Work instruction: All of the data must be written out verbatim, with pictures excluded.

***** Collected material *****

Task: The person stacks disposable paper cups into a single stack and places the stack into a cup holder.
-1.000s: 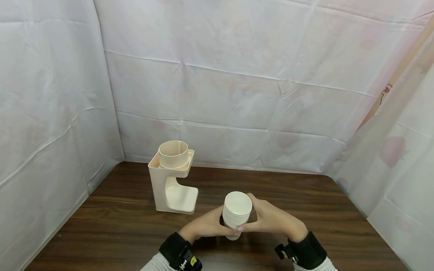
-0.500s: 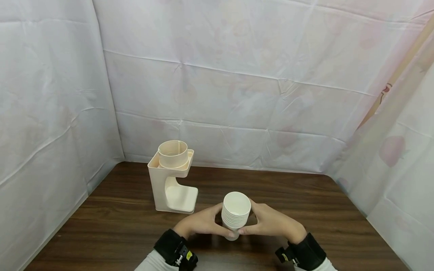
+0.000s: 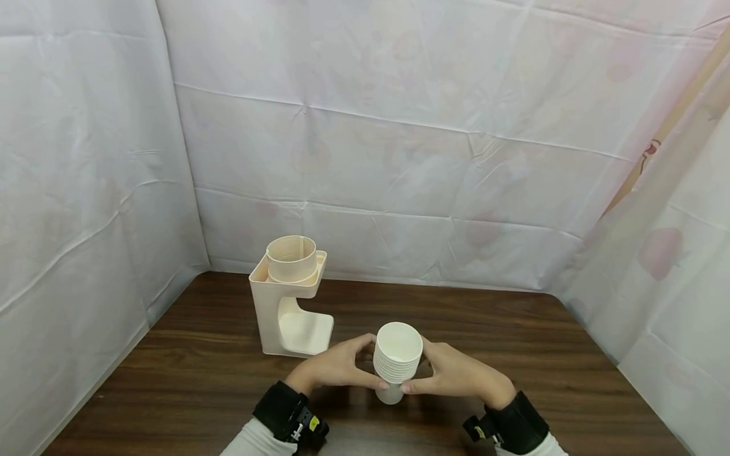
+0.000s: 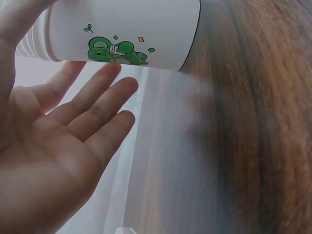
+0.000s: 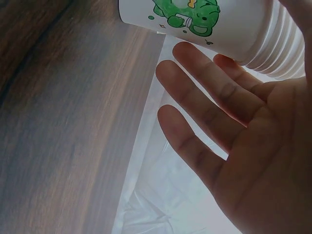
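Observation:
A stack of nested white paper cups [image 3: 398, 356] stands upright on the table, between both hands. In the wrist views the lowest cup [image 4: 161, 29] carries a green cartoon animal. My left hand [image 3: 338, 366] is at the stack's left side, its thumb tip by the lower cup and its fingers spread; a gap shows between palm and cups. In the left wrist view those fingers [image 4: 109, 107] stretch out loosely along the cup. On the right side, my right hand [image 3: 456, 373] holds the stack between thumb in front and index finger behind; its other fingers [image 5: 195, 92] extend free.
A cream cup holder [image 3: 268, 320] with a round tube [image 3: 291, 269] on top and a flat foot [image 3: 308, 332] stands left of the cups. White cloth [image 3: 365, 158] walls in the dark wooden table [image 3: 188, 380] at the back and sides.
My left hand has shifted left and slightly away from me, its grasp loosening around the cups. The stack moved slightly left at first; the right hand stays nearly in place.

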Demonstrator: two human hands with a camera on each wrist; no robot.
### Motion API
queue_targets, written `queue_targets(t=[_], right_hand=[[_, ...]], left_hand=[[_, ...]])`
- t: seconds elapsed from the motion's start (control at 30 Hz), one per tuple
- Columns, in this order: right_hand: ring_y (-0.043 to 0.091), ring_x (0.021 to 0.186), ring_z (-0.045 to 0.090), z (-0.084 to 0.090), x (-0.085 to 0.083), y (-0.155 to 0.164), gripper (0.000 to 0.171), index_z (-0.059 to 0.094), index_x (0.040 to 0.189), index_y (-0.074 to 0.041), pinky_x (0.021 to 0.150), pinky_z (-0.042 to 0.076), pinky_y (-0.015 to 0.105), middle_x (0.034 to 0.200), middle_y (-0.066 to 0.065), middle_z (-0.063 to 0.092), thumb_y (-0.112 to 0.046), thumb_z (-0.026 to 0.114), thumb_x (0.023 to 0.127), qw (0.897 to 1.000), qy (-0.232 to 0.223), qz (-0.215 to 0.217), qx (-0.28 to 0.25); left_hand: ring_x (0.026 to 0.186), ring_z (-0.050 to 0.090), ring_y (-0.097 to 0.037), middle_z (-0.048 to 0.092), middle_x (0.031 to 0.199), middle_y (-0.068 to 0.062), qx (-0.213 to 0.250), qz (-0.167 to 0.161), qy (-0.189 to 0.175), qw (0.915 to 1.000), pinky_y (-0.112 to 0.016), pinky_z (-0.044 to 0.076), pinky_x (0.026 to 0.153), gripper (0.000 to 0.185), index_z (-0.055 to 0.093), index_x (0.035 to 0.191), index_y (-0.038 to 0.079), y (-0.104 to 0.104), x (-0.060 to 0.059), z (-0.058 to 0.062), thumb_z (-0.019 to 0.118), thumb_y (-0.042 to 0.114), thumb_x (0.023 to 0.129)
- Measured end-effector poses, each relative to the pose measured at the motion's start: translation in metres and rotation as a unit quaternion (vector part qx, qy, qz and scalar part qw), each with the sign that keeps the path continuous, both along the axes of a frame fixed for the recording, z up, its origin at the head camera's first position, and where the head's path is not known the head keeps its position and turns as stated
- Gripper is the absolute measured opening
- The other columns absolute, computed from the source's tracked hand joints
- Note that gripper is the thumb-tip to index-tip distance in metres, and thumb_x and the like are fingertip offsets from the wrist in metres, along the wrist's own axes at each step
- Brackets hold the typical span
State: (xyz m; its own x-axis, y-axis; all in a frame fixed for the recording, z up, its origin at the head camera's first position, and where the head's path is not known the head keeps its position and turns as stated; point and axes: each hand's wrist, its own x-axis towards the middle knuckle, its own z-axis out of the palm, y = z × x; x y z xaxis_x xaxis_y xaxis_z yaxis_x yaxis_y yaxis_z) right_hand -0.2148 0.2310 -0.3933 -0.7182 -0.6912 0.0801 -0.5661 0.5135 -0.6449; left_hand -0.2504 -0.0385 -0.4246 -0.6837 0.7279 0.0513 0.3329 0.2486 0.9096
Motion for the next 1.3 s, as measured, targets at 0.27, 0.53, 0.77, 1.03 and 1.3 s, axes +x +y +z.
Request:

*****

Exercise result:
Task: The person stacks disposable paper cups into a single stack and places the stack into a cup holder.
-1.000s: 
-0.500s: 
+0.000s: 
+0.000s: 
+0.000s: 
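Observation:
A stack of nested white paper cups [image 3: 398, 356] stands upright on the table, between both hands. In the wrist views the lowest cup [image 4: 161, 29] carries a green cartoon animal. My left hand [image 3: 338, 366] is at the stack's left side, its thumb tip by the lower cup and its fingers spread; a gap shows between palm and cups. In the left wrist view those fingers [image 4: 109, 107] stretch out loosely along the cup. On the right side, my right hand [image 3: 456, 373] holds the stack between thumb in front and index finger behind; its other fingers [image 5: 195, 92] extend free.
A cream cup holder [image 3: 268, 320] with a round tube [image 3: 291, 269] on top and a flat foot [image 3: 308, 332] stands left of the cups. White cloth [image 3: 365, 158] walls in the dark wooden table [image 3: 188, 380] at the back and sides.
My left hand has shifted left and slightly away from me, its grasp loosening around the cups. The stack moved slightly left at first; the right hand stays nearly in place.
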
Demonstrator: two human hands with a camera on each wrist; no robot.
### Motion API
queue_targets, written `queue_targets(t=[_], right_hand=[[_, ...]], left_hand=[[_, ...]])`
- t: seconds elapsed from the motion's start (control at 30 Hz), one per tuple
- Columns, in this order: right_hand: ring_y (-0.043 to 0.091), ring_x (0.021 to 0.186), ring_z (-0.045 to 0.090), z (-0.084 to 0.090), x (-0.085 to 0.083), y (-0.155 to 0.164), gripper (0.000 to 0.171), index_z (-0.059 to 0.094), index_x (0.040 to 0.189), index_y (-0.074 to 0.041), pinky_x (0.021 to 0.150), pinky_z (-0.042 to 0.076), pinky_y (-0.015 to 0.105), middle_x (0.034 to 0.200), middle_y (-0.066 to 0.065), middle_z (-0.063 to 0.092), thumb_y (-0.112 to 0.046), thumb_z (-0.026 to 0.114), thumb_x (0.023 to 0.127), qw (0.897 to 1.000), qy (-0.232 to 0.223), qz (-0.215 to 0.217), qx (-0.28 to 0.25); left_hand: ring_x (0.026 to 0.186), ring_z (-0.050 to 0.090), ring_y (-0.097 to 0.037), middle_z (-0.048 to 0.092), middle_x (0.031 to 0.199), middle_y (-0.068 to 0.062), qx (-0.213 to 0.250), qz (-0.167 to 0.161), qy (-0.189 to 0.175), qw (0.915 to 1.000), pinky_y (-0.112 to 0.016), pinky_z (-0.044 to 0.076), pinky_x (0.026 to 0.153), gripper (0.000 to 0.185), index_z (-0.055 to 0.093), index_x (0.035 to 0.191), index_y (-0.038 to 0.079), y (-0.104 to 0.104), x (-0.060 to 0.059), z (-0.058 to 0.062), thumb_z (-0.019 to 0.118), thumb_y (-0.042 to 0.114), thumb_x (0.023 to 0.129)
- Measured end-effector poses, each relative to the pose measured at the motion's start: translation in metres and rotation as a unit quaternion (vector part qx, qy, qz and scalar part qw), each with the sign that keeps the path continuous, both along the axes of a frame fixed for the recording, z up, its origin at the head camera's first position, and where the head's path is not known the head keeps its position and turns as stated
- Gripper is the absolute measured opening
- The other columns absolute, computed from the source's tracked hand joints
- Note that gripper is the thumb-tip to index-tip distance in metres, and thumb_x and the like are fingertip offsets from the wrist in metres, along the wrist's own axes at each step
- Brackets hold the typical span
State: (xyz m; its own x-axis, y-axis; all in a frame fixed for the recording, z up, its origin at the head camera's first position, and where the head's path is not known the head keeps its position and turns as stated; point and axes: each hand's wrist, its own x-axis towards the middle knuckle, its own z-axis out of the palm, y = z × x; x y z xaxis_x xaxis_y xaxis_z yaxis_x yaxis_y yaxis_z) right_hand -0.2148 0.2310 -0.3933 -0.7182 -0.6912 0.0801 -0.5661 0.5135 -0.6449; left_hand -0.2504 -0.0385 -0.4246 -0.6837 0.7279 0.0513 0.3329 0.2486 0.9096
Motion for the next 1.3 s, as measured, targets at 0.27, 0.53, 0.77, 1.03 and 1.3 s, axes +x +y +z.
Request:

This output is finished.